An almost catastrophic OpenZFS bug and the humans that made it
10 months ago
- #Software Bugs
- #OpenZFS
- #Rust
- A critical bug was found in OpenZFS's `vdev_raidz_asize_to_psize` function, which incorrectly returned the input `asize` instead of the calculated `psize`.
- The bug could lead to data corruption by writing past allocated disk space, a silent and dangerous failure.
- The bug was discovered during testing with aggressive allocator fragmentation settings, highlighting the importance of thorough testing.
- Static analyzers in C could detect the unused variable `psize`, but such tools are not commonly integrated into everyday workflows due to their cost and false positives.
- Rust's type system could prevent such bugs by distinguishing between `PhysicalSize` and `AllocatedSize` types, making accidental swaps a compile-time error.
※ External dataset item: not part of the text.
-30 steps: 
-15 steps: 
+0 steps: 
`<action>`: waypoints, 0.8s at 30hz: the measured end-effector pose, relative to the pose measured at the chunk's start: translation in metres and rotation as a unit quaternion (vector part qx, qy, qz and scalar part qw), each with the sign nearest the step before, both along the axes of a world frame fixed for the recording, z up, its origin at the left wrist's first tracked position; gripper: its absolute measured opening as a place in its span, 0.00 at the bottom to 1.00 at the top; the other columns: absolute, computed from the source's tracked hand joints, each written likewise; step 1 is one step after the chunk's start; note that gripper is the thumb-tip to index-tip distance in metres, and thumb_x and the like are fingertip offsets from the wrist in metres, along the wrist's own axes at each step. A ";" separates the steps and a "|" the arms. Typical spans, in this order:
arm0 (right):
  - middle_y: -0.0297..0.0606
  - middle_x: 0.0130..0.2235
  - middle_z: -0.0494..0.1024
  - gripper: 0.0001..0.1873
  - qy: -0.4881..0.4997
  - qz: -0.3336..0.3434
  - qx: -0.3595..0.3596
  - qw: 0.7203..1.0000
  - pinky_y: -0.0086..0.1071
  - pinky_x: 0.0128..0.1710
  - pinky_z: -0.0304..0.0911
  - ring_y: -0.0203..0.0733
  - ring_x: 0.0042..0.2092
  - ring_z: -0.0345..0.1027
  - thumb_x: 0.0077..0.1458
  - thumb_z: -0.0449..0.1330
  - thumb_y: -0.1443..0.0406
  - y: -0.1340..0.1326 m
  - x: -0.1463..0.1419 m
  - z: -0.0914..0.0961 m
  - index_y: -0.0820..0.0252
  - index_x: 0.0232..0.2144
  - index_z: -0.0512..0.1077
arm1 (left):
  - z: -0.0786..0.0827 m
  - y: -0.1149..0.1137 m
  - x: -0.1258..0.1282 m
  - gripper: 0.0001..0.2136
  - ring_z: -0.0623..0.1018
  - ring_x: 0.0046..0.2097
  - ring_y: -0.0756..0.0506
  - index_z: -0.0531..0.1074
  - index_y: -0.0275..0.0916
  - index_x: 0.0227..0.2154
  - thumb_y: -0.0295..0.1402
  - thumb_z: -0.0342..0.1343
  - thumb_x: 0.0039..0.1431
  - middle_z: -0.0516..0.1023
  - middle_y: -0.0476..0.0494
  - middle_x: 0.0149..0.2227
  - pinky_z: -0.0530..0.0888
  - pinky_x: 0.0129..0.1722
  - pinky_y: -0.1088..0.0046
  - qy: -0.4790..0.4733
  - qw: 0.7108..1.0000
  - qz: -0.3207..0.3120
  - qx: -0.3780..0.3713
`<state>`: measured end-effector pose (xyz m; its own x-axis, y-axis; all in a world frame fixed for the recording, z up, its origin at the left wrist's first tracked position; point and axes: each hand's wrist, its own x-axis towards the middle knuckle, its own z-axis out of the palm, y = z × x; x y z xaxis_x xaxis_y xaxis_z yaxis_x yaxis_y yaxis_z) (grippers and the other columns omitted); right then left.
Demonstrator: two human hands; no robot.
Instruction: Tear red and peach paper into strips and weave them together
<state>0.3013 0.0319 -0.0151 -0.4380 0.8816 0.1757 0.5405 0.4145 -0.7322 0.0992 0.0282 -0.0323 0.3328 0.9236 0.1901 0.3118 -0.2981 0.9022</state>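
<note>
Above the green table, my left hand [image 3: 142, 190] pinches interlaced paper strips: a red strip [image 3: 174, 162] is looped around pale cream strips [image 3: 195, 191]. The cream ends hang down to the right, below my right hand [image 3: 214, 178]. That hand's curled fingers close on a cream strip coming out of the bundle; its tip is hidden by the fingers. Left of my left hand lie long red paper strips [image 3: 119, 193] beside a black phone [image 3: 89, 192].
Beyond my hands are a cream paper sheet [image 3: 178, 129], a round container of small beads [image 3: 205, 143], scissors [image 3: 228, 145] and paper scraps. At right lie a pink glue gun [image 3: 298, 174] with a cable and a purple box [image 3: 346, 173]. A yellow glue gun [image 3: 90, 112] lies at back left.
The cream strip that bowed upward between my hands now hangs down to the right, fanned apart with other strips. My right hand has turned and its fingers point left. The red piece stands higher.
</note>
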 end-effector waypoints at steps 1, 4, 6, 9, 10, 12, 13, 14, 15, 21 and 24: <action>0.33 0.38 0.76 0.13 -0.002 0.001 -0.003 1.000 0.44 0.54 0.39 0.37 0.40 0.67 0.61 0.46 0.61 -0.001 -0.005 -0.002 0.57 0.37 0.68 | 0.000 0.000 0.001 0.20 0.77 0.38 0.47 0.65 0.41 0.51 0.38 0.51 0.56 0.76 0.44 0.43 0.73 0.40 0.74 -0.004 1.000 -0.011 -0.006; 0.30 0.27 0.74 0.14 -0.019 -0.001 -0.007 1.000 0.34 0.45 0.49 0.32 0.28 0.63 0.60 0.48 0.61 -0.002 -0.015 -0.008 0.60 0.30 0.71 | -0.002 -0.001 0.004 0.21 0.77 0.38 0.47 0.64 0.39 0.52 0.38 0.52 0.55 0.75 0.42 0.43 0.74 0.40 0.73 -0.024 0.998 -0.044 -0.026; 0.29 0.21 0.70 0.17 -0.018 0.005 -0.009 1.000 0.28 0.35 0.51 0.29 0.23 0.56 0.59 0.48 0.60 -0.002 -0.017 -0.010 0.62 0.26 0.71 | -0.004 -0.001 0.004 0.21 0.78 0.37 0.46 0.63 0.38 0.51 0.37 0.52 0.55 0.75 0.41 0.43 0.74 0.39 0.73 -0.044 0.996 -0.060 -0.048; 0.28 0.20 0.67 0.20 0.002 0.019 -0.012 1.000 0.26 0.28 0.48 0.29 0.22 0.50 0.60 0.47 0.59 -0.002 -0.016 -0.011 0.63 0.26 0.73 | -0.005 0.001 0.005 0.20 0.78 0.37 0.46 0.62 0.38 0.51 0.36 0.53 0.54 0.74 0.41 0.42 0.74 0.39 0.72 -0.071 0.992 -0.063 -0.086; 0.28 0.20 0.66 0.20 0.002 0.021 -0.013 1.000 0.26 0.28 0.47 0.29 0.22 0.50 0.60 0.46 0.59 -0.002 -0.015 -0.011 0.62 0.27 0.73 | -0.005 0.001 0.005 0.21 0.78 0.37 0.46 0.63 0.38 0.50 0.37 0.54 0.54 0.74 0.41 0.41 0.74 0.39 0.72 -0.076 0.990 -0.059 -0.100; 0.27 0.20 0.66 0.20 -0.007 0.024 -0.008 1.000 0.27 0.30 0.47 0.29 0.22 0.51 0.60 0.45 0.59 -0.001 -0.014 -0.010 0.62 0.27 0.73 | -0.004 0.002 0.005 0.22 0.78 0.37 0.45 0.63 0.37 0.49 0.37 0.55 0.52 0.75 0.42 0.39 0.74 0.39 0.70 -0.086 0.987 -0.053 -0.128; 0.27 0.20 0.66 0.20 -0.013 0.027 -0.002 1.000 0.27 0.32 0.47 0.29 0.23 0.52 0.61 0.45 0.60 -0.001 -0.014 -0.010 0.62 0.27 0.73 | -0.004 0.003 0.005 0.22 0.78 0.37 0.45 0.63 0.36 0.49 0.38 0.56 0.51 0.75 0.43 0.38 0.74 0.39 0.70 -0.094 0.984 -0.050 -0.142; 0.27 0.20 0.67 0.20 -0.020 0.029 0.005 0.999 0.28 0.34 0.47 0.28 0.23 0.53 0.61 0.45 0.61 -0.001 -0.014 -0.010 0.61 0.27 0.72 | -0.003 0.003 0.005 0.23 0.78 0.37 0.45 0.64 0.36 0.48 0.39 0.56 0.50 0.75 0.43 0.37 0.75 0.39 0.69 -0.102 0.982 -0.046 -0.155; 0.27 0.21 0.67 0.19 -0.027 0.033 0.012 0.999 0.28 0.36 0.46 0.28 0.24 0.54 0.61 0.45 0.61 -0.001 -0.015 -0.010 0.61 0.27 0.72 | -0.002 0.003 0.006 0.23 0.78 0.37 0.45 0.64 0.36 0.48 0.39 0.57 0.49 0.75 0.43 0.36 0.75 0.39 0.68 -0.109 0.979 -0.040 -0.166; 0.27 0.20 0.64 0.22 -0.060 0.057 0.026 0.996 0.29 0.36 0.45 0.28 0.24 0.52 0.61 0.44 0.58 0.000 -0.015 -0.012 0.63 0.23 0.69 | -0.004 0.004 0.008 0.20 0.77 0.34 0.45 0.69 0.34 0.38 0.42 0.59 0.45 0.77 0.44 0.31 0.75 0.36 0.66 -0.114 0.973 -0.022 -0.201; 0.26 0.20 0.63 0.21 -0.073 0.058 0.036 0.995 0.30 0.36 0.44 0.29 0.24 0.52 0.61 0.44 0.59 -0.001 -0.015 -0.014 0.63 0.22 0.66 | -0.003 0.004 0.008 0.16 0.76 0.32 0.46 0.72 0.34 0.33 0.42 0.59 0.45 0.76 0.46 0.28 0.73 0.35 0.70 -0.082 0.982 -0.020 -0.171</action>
- The discussion reflects on the limitations of human error detection and the value of tooling to catch such mistakes, rather than relying solely on programmer competence.
- The narrative challenges the notion that 'competent programmers don't need tools,' emphasizing that even experienced developers can overlook subtle bugs.
- The author expresses a nuanced view on Rust, appreciating its safety features while acknowledging the learning curve and potential mismatches for certain tasks.